Communication error

Post questions here relative to DataStage Enterprise/PX Edition for such areas as Parallel job design, Parallel datasets, BuildOps, Wrappers, etc.

Moderators: chulett, rschirm, roy

Post Reply
m_mani87
Participant
Posts: 45
Joined: Thu May 24, 2012 11:13 pm
Location: Coimbatore

Communication error

Post by m_mani87 »

Hi ,

We have a wave job. The structure is as below.

MQ connector----> Transformations ------lookup with the DB2........MQ connector + Distributed transaction (after lookup we do some transformations and load to these two outputs)

The issue is the job fails with below error at least once in a day. My catch is this happens mostly in off business hours where the input messages are less (this might be wrong also). So we analyzed with an approach that the communication is lot due to idle job with no record processing.

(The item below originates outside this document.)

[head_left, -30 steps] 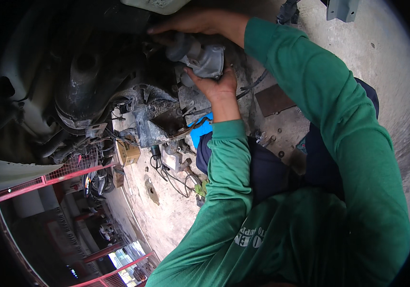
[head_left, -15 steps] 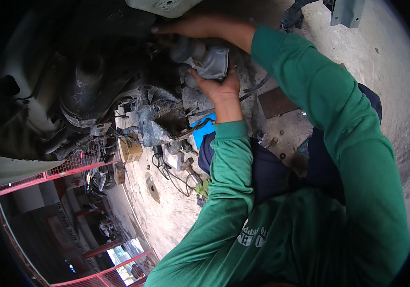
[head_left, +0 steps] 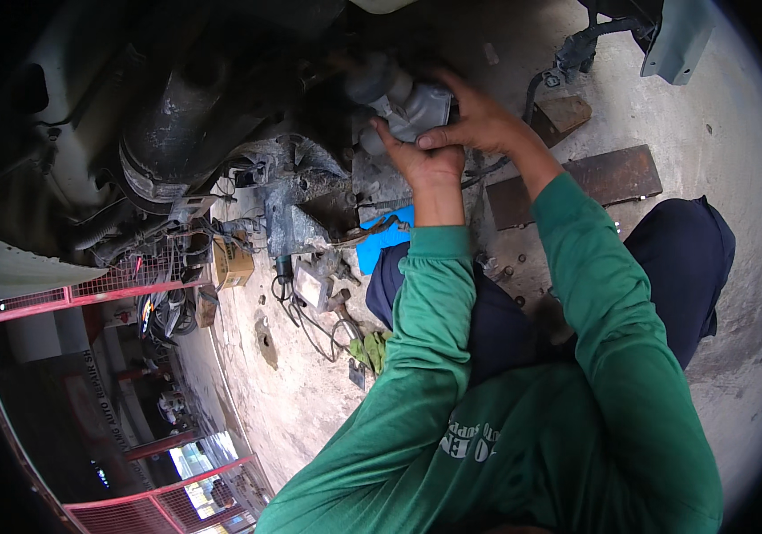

Lkp_ItemId_Advice,0: SQLExecute reported: SQLSTATE = 40003: Native Error Code = -30,081: Msg = [IBM][CLI Driver] SQL30081N A communication error has been detected. Communication protocol being used: "TCP/IP". Communication API being used: "SOCKETS". Location where the error was detected: "10.146.53.15". Communication function detecting the error: "send". Protocol specific error code(s): "32", "*", "0". SQLSTATE=08001 (CC_DB2DBStatement::executeSelect, file CC_DB2DBStatement.cpp, line 1,958)


Things done so far:
1) kept the debugging log and got this exception before the communication error.

Lkp_ItemId_Advice,0: PXBridgeOp::runLocally *not* CC_Exception::CC_X_DAAPI_ROW_ERROR
PXBridgeOp::runLocally CC_Exception 4

2) Query timeout is set to 0 as suggested by IBM through a PMR raised by us. (db2 update cli cfg for section common using QUERYTIMEOUTINTERVAL 0 )

3) Set the Keep alive time out to 20000(in the file db2dsdriver.cfg)

4) Set Keep conductor connection alive to No (in the DB2 connector properties).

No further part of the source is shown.